Fueron 24 minutos para un discurso de Estado, en el cual tuvo palabras incluso para afearle sus actos a la canciller alemana Merkel, ante la atenta mirada del germano Schulz: "Hay que decirle la verdad de sus errores a quien sea, incluida Angela Merkel", o bien: "Queremos una Alemania europea, nunca más una Europa alemana". Tampoco salieron muy bien paradas las agencias de calificación de riesgos, a las que acusó de tener "intereses bastardos" y favorecer sus propias inversiones y sus particulares fondos de inversión.

Si en el orden internacional demostró su talla y experiencia más ácidamente que nunca, en el orden interno González pidió "una movilización inmediata a la ofensiva" a todo el Partido Socialista para frenar al PP. En este punto, pidió apoyo total a Rubalcaba y, efectivamente, tuvo varias frases que sonaron a auténticas ofertas para un futuro gobierno: desde un "tengo ganas de seguir cambiando este país" hasta un rotundo "Alfredo, eres lo mejor para este país, y por tanto, eres mi candidato.

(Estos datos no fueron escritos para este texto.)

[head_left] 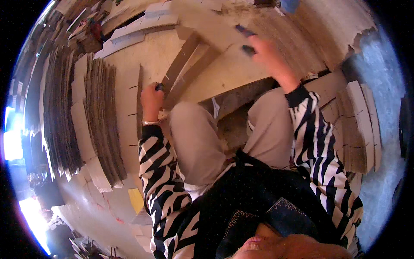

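My left hand (152,100) is closed at the near end of a slotted brown cardboard strip (180,62), with a dark covering on its thumb. The strip slants away over a pale wooden board (148,52), crossing beside other cardboard pieces. Raised over the far right part of the board, my right hand (269,54) is blurred by motion. Its thumb and finger, both dark at the tips, are spread apart with nothing visible between them. Just left of it, a brown cardboard piece (202,21) is smeared by movement.
Stacks of cardboard strips (101,116) stand to my left, with a taller dark-edged stack (60,112) beyond. White-faced slotted strips (138,32) lie at the far left. More cardboard (353,125) is stacked at my right, beside a bluish surface (381,108). My knees flank the board's near edge.
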The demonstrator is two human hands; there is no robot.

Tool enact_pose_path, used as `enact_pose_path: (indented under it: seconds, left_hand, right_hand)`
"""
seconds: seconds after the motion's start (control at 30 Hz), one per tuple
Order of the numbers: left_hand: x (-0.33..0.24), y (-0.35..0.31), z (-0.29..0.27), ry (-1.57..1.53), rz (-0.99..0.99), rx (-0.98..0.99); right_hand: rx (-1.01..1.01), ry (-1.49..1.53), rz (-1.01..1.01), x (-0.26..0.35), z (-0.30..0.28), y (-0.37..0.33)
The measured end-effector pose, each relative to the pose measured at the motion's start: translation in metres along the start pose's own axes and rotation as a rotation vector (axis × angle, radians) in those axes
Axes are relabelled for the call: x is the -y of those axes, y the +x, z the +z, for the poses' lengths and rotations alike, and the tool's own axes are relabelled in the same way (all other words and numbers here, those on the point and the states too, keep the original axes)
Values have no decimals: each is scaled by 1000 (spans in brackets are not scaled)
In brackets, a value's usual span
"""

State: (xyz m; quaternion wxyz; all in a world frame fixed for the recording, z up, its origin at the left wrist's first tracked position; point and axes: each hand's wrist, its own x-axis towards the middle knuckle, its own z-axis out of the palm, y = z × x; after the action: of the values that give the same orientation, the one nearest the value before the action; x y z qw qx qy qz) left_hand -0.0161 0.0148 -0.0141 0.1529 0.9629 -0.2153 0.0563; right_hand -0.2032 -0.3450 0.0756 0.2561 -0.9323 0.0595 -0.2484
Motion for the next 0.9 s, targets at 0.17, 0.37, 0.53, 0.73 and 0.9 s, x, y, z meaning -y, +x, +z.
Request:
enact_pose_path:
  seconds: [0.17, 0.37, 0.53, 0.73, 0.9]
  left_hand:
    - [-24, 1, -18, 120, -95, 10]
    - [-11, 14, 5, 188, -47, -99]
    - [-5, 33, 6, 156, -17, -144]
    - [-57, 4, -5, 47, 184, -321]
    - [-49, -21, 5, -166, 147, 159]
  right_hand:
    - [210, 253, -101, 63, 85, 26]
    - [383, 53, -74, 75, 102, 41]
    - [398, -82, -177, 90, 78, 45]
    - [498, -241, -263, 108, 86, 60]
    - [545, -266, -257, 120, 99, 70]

Estoy a tus órdenes para lo que quieras, como cualquier militante del partido".
 

Zapatero, a segunda fila
 
La intervención de González fue tan apoteósica que el discurso final de Zapatero -en realidad, el discurso de inauguración- quedó un tanto nublado. En 30 minutos, el secretario general socialista dedicó más de la mitad del tiempo a explicar -sonaba un tanto a exculpación- el por qué de alguna de las medidas más duras que ha tenido que tomar en los dos últimos años como presidente del Gobierno.

Zapatero vino a decir que todo lo que ha decidido lo hizo por el interés general y por tres razones concretas: mantener las políticas sociales, la cohesión y la convivencia social -"máxima cohesión social, especialmente con los trabajadores sin empleo"-; que no colapsara la economía española -es decir, que no fuéramos intervenidos- y pudiéramos seguir financiándonos, y realizar al mismo tiempo los ajustes necesarios que necesitamos para afrontar con seguridad el siglo XXI. En definitiva, que "gracias a esas decisiones evitamos una situación muy grave en España".

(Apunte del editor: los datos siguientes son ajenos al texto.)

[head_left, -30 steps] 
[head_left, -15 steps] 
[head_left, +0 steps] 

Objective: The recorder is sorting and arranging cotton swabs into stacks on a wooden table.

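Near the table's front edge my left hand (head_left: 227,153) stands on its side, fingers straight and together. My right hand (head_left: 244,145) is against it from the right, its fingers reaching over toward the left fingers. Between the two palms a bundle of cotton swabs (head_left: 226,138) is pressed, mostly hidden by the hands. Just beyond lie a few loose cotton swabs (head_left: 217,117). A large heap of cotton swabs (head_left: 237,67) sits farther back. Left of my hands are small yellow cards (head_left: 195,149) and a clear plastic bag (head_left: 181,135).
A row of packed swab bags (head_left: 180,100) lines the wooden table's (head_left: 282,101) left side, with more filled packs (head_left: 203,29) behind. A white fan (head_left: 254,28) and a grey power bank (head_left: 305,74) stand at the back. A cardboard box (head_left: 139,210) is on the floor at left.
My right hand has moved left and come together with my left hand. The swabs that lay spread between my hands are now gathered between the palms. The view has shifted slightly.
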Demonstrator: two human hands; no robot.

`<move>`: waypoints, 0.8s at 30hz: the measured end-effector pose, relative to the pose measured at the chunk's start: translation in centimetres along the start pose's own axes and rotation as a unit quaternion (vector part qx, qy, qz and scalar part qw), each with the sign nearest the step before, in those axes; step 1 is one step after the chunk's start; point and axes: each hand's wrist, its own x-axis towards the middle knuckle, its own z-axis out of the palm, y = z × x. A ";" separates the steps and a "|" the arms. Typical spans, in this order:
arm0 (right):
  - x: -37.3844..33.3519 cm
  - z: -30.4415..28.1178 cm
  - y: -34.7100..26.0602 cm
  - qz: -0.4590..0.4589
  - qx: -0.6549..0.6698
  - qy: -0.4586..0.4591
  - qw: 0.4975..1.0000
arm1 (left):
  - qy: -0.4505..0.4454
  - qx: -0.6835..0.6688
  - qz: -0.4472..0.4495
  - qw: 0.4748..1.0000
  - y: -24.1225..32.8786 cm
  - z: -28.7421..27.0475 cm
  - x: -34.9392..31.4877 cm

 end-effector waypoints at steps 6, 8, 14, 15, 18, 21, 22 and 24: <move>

Una segunda parte de su discurso la dedicó, como antes hiciera González, a recalcar la necesidad de 'más Europa' para salir de esta crisis, y de más socialdemocracia y más europeísmo para hacerlo en común y con coherencia social.

En una tercera fase, Zapatero, que no logró entusiasmar al pleno como lo hiciera Felipe, mostró su agradecimiento al conjunto de la organización por el apoyo prestado: "Quería daros las gracias, de verdad, de corazón, y miles de veces gracias, por el apoyo incondicional que he recibido y recibo de vosotros. Por la lealtad... lealtad que he compartido y comparto muy especialmente de Alfredo Pérez Rubalcaba".

Y, finalmente, el elogio al nuevo líder: "Alfredo es el típico buen capitán de un equipo de fútbol -no diré de cual-: siempre pide la pelota, siempre está de frente, nunca de perfil". Como gran logro de Rubalcaba destacó algo que parece que será muy recordado en esta campaña electoral: "Ha recortado como nadie a ETA, hasta que esté agónica, como lo está en este momento".
El final no podía ser otro que éste: "Ahora, todos con un apoyo pleno y total a Alfredo Pérez Rubalcaba".